§ GOAL OF THE EXERCISE: Leave every image behind and restate the data word for word.

§ SUPPLIED MATERIAL:

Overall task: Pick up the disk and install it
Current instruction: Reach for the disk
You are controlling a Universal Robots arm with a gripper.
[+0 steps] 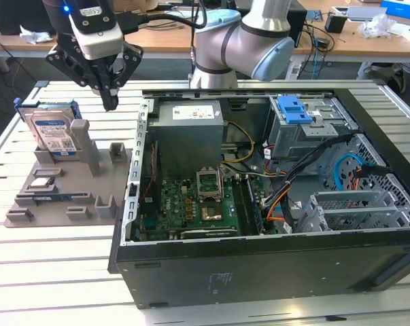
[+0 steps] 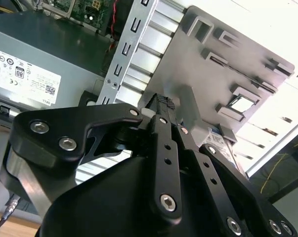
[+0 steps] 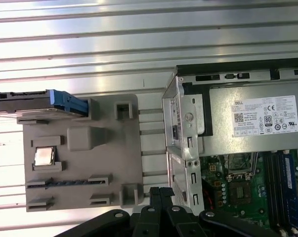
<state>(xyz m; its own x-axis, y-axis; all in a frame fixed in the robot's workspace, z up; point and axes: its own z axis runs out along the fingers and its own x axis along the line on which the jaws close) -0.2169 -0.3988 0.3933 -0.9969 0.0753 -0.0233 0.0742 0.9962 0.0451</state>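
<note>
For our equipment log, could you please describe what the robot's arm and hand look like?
The arm is silver-grey with pale blue joint caps. Its hand has black, screw-studded linkage fingers and a silver-white wrist block with a small blue light; black cables run to it.

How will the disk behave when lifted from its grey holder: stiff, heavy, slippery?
The disk looks like a metal slab, so probably stiff and heavy for its size. It stands on edge in the grey holder, so a sideways push might tip it. Its smooth flat face may be slippery.
</note>
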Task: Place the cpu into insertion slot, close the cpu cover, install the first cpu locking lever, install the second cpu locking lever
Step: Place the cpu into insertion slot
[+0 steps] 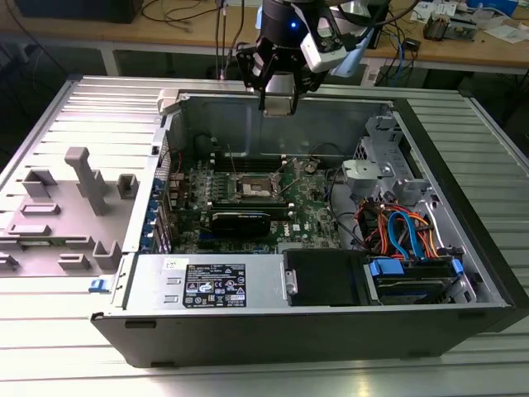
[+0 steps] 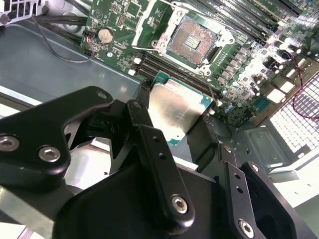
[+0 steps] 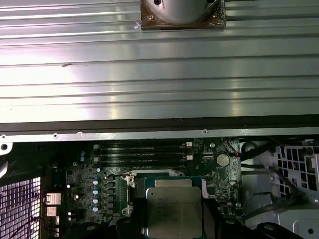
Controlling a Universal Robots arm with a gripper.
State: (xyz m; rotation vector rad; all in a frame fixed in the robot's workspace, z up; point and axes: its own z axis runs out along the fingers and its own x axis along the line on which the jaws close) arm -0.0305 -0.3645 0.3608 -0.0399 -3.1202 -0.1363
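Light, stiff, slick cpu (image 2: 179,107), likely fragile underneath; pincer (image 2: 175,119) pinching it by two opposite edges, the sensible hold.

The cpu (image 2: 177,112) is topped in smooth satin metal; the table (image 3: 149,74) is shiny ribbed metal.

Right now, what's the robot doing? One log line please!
gripper: shut on cpu | place: above computer case | insertion slot: empty, cpu not placed yet

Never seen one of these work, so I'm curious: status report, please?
Gripper shut on small flat square silvery-grey cpu. Held clear of green board's square metal-rimmed socket. Socket bare, nothing blocking.
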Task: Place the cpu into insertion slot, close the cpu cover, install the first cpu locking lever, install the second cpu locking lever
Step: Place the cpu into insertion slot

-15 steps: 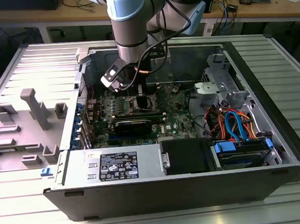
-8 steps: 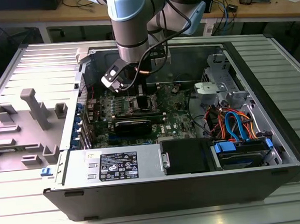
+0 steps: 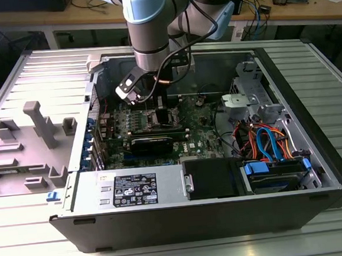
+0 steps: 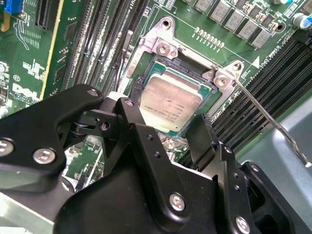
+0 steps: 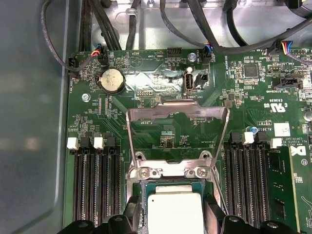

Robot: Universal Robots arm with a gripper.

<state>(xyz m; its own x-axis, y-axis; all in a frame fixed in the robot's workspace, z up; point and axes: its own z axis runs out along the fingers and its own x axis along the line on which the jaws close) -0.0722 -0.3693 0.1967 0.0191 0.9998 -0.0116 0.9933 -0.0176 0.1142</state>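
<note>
- Gripper (image 4: 165,119) straddles the cpu (image 4: 170,103), which lies in the slot (image 4: 183,58); whether it grips, I cannot tell.
- A skewed pull-away could drag the cpu off its seat.
- Cover (image 5: 178,109) stands open.

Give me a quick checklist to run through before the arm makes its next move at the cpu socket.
1. The cpu lies in the insertion slot: ok.
2. The cpu cover stands open, clear of the chip: ok.
3. The locking lever is swung up, unlatched: ok.
4. The gripper is free of the cpu: cannot tell.
5. The cables are away from the socket: ok.
</note>
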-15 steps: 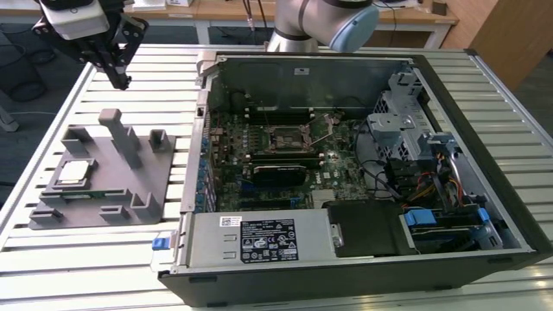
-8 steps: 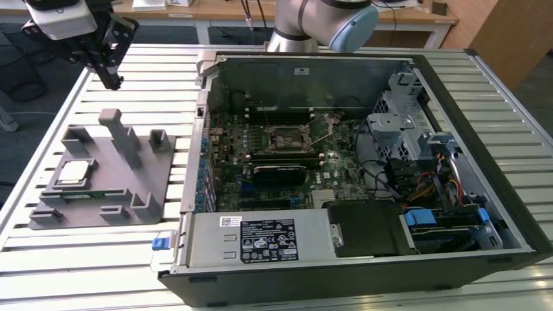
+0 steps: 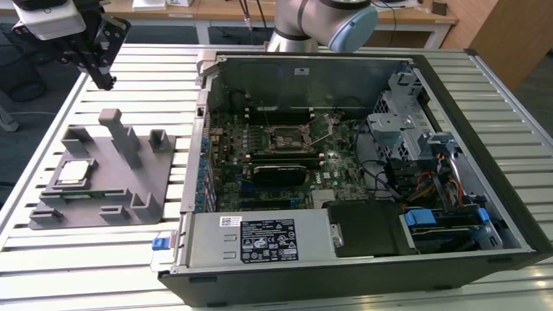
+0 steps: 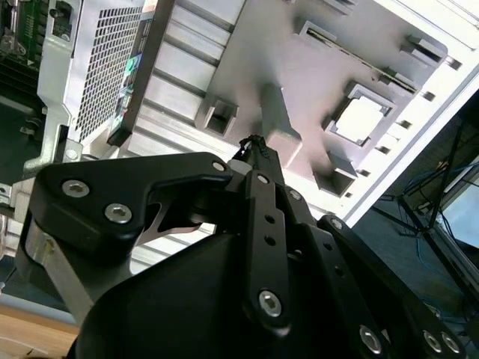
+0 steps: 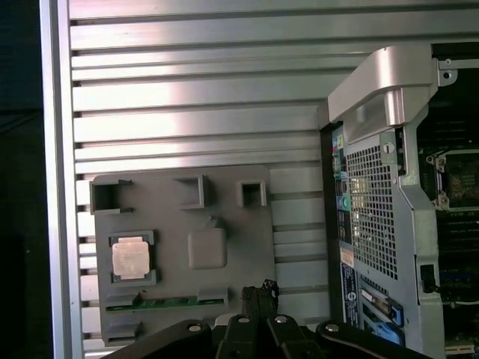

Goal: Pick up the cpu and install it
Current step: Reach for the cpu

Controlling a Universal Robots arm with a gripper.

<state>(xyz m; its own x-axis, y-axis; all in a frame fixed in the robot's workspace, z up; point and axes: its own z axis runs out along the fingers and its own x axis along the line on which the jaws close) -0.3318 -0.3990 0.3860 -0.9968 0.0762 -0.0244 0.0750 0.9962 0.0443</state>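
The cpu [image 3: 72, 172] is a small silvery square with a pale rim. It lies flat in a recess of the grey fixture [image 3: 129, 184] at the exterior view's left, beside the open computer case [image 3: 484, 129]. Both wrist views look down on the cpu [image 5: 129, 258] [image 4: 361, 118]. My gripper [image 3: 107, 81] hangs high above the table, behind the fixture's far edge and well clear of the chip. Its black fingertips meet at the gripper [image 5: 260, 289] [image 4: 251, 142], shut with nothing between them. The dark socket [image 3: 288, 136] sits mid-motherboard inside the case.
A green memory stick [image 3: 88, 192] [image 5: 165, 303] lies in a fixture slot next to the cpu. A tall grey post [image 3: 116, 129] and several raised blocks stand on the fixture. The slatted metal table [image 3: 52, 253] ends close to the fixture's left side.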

§ EXERCISE RESULT:
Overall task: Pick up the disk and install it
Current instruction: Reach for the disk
You are controlling a Universal Robots arm with a gripper.
[+0 steps] 
[+0 steps] 
[+0 steps] 
<state>(xyz m; its own x-axis, y-axis; all in a frame fixed in the robot's workspace, z up; point and axes: its own z axis runs out along the fingers and its own x axis along the line on which the jaws close) -0.2169 -0.3988 0.3933 -0.9969 0.0753 -0.0233 0.0742 0.9962 0.0451</state>
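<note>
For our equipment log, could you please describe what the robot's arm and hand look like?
The arm is silver-grey with pale blue joint caps. Its hand has black, screw-studded linkage fingers and a silver-white wrist block with a small blue light; black cables run to it.

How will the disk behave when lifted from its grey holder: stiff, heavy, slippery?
The disk looks like a metal slab, so probably stiff and heavy for its size. It stands on edge in the grey holder, so a sideways push might tip it. Its smooth flat face may be slippery.
</note>
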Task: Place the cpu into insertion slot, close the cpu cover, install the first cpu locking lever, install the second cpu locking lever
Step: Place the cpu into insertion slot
[+0 steps] 
[+0 steps] 
[+0 steps] 
Controlling a Universal Robots arm with a gripper.
State: (xyz m; rotation vector rad; all in a frame fixed in the robot's workspace, z up; point and axes: its own z axis runs out along the fingers and its own x axis along the line on which the jaws close) arm -0.0305 -0.3645 0.3608 -0.0399 -3.1202 -0.1363
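Light, stiff, slick cpu (image 2: 179,107), likely fragile underneath; pincer (image 2: 175,119) pinching it by two opposite edges, the sensible hold.

The cpu (image 2: 177,112) is topped in smooth satin metal; the table (image 3: 149,74) is shiny ribbed metal.

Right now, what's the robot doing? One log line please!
gripper: shut on cpu | place: above computer case | insertion slot: empty, cpu not placed yet

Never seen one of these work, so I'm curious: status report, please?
Gripper shut on small flat square silvery-grey cpu. Held clear of green board's square metal-rimmed socket. Socket bare, nothing blocking.
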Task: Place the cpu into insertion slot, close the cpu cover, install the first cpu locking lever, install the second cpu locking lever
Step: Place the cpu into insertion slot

-15 steps: 
-8 steps: 
+0 steps: 
+0 steps: 
+0 steps: 

Robot: Universal Robots arm with a gripper.

<state>(xyz m; its own x-axis, y-axis; all in a frame fixed in the robot's workspace, z up; point and axes: its own z axis runs out along the fingers and its own x axis along the line on which the jaws close) -0.0722 -0.3693 0.1967 0.0191 0.9998 -0.0116 0.9933 -0.0176 0.1142</state>
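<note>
- Gripper (image 4: 165,119) straddles the cpu (image 4: 170,103), which lies in the slot (image 4: 183,58); whether it grips, I cannot tell.
- A skewed pull-away could drag the cpu off its seat.
- Cover (image 5: 178,109) stands open.

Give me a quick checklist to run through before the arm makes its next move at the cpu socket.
1. The cpu lies in the insertion slot: ok.
2. The cpu cover stands open, clear of the chip: ok.
3. The locking lever is swung up, unlatched: ok.
4. The gripper is free of the cpu: cannot tell.
5. The cables are away from the socket: ok.
</note>
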-15 steps: 
-8 steps: 
+0 steps: 
+0 steps: 
+0 steps: 

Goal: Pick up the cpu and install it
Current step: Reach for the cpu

Controlling a Universal Robots arm with a gripper.

<state>(xyz m; its own x-axis, y-axis; all in a frame fixed in the robot's workspace, z up; point and axes: its own z axis runs out along the fingers and its own x axis along the line on which the jaws close) -0.3318 -0.3990 0.3860 -0.9968 0.0762 -0.0244 0.0750 0.9962 0.0443</state>
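The cpu [image 3: 72, 172] is a small silvery square with a pale rim. It lies flat in a recess of the grey fixture [image 3: 129, 184] at the exterior view's left, beside the open computer case [image 3: 484, 129]. Both wrist views look down on the cpu [image 5: 129, 258] [image 4: 361, 118]. My gripper [image 3: 107, 81] hangs high above the table, behind the fixture's far edge and well clear of the chip. Its black fingertips meet at the gripper [image 5: 260, 289] [image 4: 251, 142], shut with nothing between them. The dark socket [image 3: 288, 136] sits mid-motherboard inside the case.
A green memory stick [image 3: 88, 192] [image 5: 165, 303] lies in a fixture slot next to the cpu. A tall grey post [image 3: 116, 129] and several raised blocks stand on the fixture. The slatted metal table [image 3: 52, 253] ends close to the fixture's left side.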

The exercise is done now.